Le président du CNES ne parlait donc pas pour rien et la réaction timide du SG de l'UGTA est tout à fait conforme à ce qui a l'air de prendre forme en matière de législation et réglementation. Les deux hommes doivent certainement se comprendre à demi-mots.

«LA GRAVE ERREUR»

Les syndicalistes de Sidi Saïd enchaînent la discussion en abordant l'instruction du 1er ministre exigeant la mise à la retraite des cadres à partir de 60 ans. Au regard du décompte fait par les services de Sellal sur ces départs d'ici fin décembre prochain, (nous en avions eu une copie mais on n'a pu la publier pour cause de contraintes de bouclage), nos interlocuteurs ragent à propos de ce qu'ils qualifient de «saignée des cadres conformément à une instruction qui n'est ni intelligente ni réfléchie». Pour eux, «c'est une grave erreur quand le gouvernement décide de vider l'entreprise ou l'administration publique de ses cadres alors qu'on parle de relance et de développement dont l'élément moteur est le capital-expérience et la mise en confiance de la ressource humaine».
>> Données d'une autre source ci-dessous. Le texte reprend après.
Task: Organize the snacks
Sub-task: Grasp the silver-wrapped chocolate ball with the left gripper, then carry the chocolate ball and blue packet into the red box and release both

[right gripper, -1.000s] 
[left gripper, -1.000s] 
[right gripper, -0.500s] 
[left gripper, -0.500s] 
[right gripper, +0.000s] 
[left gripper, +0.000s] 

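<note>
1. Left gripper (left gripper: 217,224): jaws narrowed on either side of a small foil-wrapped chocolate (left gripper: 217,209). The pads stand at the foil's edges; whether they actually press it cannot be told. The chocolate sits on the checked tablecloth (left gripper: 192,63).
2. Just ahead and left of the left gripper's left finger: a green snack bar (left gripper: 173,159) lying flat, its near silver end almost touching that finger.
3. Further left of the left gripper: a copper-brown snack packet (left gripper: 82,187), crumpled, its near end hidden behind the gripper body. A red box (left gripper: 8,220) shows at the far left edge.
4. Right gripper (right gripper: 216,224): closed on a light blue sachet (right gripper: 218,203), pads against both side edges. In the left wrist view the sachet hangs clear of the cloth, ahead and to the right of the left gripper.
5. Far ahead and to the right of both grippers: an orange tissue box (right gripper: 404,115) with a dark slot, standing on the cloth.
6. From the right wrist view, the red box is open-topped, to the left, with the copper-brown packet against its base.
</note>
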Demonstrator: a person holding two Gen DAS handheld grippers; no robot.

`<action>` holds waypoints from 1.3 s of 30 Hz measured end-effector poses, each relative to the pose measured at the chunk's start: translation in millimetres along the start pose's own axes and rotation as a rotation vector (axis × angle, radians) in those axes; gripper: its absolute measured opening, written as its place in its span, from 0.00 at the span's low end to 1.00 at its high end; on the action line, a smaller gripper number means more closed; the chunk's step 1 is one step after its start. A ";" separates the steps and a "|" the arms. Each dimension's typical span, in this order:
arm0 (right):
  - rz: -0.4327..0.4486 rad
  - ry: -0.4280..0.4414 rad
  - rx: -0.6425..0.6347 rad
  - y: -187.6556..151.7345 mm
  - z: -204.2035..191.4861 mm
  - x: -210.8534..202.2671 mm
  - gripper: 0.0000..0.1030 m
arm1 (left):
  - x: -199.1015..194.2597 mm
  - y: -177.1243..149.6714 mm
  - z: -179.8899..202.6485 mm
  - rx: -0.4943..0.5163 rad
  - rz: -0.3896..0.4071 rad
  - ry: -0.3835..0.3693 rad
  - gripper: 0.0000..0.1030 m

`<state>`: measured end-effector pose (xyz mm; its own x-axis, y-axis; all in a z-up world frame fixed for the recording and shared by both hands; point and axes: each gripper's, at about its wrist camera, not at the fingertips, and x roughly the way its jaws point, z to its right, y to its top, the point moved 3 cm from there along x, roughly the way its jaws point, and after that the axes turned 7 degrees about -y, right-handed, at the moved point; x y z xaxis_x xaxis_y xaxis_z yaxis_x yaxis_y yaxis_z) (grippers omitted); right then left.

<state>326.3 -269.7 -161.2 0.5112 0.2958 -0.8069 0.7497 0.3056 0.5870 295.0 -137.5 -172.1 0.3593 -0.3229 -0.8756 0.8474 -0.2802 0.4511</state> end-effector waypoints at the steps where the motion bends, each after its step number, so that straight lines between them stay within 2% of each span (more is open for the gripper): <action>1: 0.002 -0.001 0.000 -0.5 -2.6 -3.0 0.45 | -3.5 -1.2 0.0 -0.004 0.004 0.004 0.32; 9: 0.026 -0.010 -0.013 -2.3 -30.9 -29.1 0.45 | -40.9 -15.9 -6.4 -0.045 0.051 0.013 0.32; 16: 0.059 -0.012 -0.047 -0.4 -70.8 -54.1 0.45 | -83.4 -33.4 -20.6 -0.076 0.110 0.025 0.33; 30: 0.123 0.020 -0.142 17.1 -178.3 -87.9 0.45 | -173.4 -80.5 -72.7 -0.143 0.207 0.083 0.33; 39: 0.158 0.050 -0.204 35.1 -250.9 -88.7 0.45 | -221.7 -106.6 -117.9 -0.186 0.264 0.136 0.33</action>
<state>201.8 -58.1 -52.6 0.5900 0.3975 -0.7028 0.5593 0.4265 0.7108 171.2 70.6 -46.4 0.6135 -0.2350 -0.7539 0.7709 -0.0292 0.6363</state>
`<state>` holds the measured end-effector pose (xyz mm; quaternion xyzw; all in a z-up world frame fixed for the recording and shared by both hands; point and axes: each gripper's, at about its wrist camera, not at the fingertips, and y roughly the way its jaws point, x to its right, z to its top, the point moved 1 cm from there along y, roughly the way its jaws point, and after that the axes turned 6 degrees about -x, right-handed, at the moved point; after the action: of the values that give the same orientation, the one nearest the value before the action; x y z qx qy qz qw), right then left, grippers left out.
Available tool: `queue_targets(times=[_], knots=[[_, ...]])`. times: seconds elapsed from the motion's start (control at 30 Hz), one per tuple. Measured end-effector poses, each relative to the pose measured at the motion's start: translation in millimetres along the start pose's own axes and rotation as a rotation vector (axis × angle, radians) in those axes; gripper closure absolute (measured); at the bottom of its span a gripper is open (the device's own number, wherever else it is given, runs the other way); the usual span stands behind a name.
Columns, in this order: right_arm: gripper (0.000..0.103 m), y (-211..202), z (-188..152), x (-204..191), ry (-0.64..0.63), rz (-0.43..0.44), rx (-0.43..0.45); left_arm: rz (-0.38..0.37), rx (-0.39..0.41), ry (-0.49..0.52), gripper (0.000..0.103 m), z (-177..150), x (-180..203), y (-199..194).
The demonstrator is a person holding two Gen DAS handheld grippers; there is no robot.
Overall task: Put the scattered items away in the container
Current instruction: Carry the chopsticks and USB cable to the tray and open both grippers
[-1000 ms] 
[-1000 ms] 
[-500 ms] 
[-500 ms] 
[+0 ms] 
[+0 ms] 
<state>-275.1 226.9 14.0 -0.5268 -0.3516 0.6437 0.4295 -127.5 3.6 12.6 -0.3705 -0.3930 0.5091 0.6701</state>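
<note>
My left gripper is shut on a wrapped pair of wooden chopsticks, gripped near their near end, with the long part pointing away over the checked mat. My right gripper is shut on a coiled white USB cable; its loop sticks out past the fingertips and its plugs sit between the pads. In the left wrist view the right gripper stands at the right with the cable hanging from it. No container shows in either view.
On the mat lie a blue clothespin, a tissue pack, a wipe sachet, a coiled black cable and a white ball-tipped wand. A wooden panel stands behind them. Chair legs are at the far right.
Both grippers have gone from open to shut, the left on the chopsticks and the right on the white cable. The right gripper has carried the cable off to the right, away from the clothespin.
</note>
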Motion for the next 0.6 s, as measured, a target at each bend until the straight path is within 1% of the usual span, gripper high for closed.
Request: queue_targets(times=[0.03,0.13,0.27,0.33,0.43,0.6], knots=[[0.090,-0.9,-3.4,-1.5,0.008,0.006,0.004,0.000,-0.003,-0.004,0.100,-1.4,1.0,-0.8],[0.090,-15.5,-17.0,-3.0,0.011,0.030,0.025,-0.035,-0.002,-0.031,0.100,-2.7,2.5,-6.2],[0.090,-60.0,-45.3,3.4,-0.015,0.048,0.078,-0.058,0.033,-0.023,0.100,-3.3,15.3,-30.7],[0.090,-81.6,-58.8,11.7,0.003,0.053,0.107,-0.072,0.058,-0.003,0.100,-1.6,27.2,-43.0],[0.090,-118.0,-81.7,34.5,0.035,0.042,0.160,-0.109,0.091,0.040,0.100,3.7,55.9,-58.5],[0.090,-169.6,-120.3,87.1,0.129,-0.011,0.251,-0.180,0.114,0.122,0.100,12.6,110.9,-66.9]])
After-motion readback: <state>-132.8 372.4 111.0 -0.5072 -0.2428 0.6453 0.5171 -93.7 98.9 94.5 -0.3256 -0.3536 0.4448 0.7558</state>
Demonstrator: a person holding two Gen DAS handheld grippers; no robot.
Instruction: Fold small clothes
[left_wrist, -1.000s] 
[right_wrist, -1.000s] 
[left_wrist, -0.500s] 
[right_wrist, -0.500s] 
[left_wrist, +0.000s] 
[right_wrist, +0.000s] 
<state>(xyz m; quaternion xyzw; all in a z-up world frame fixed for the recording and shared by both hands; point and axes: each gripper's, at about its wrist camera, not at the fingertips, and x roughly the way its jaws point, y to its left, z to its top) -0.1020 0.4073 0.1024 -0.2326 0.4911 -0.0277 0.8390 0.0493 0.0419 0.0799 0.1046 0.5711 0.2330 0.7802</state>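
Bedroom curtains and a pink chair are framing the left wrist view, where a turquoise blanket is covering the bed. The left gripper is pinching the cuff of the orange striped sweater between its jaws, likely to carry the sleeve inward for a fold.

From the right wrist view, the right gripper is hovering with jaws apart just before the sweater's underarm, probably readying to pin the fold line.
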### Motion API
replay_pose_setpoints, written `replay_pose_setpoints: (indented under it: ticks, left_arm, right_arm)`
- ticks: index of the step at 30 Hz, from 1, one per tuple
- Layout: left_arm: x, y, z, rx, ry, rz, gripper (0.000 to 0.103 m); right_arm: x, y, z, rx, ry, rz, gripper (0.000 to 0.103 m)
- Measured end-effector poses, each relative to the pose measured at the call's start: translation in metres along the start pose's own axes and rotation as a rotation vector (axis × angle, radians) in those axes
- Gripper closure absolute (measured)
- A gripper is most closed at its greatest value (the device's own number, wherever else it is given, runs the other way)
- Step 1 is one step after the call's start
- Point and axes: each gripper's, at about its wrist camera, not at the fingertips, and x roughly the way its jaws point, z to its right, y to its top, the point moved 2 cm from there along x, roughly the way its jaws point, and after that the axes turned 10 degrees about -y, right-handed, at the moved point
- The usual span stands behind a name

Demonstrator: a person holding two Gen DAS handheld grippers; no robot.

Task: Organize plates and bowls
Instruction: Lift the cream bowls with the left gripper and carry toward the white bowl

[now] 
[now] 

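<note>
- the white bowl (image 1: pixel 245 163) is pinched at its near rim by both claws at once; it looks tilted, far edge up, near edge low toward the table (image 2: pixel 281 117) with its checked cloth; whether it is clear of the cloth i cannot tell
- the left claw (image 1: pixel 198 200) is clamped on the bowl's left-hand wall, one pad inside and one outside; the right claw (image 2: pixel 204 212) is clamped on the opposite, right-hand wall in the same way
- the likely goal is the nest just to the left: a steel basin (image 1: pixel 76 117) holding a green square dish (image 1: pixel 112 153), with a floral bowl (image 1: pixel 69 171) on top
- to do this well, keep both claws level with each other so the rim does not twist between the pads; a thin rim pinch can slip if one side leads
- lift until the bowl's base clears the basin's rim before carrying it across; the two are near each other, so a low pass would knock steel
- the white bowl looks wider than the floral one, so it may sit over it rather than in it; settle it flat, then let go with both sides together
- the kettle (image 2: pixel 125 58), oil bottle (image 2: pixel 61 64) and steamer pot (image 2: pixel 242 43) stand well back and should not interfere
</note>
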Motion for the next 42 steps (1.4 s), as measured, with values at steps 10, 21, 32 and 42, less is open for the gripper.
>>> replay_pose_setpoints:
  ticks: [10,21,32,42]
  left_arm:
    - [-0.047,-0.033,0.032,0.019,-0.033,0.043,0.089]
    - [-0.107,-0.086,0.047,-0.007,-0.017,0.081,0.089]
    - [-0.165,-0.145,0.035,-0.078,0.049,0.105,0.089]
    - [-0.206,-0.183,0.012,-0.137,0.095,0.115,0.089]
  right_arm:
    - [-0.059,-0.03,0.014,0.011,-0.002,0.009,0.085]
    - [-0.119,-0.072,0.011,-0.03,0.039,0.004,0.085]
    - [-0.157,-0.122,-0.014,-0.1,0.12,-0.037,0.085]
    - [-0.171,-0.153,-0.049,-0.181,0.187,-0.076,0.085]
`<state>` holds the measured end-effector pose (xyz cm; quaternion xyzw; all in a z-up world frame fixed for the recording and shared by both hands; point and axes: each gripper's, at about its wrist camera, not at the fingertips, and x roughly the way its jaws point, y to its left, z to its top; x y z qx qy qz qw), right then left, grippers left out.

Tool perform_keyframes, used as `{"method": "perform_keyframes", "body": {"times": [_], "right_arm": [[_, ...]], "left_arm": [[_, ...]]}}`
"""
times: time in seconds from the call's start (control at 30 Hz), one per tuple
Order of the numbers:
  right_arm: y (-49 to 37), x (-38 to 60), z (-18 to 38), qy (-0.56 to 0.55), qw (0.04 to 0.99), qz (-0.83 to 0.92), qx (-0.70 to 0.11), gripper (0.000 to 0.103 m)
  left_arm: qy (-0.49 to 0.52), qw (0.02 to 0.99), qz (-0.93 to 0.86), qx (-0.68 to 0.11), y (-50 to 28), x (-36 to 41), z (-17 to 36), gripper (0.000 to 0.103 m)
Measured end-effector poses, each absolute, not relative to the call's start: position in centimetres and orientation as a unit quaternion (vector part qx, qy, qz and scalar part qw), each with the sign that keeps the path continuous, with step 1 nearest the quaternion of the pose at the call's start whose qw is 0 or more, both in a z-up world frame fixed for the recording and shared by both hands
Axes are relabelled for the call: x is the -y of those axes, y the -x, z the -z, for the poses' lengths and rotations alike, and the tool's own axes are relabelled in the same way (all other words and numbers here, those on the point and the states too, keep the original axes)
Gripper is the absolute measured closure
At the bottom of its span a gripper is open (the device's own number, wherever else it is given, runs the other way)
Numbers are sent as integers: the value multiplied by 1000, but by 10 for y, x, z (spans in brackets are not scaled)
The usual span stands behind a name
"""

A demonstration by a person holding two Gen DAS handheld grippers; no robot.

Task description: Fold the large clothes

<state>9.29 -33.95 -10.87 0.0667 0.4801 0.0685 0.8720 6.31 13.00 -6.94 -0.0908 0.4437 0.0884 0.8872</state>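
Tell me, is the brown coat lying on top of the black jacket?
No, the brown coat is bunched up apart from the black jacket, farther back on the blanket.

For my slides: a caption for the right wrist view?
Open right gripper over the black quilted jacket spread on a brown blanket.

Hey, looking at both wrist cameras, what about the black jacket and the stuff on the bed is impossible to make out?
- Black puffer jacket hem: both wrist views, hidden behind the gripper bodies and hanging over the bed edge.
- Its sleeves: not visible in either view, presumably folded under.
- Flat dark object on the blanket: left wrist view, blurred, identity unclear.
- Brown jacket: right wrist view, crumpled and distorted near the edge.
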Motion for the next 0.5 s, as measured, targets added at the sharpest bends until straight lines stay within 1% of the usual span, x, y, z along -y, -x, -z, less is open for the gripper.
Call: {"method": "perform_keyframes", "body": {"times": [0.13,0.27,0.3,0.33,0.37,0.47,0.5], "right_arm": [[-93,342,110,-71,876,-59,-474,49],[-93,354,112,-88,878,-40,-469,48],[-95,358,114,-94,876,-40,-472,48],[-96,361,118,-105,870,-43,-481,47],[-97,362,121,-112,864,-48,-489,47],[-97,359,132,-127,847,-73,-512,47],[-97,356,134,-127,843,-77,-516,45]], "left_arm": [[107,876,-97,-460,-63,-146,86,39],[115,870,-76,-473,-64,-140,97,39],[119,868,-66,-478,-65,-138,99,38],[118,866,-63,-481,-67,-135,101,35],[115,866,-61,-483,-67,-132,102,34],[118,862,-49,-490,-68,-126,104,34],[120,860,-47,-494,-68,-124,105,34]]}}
Au 1er ministère, on reconnaît «l'erreur» mais on estime qu'elle peut être corrigée en permettant aux dirigeants publics de garder les cadres qu'ils estiment compétents et ce sur la base de dérogations dûment signées par ses services. Les syndicalistes et experts sont convaincus que «ce n'est pas la bonne solution, mais si les lois économiques et commerciales sont apurées et deviennent efficientes, l'entreprise sera désormais soumise à résultats, elle sera obligée pour cela de faire dans l'optimisation de ses effectifs, et le choix de ses gestionnaires et cadres sera fait en fonction des résultats et des objectifs qu'ils se fixent». Pour eux, «il serait intelligent de supprimer l'instruction et se charger de remettre l'économie sur les bons rails». Le décompte s'imposera de lui-même. «Il sera mis fin ainsi au clientélisme, au régionalisme et à la complaisance qui sont érigées en règles de gestion depuis la nuit des temps», affirment-ils.

«Dès qu'il s'agit de rendre compte avec obligation de résultats, soutiennent-ils, avec en bout de chaîne des sanctions au lieu de l'impunité ambiante, toutes les compétences de tous les âges se conformeront à ces nouvelles règles».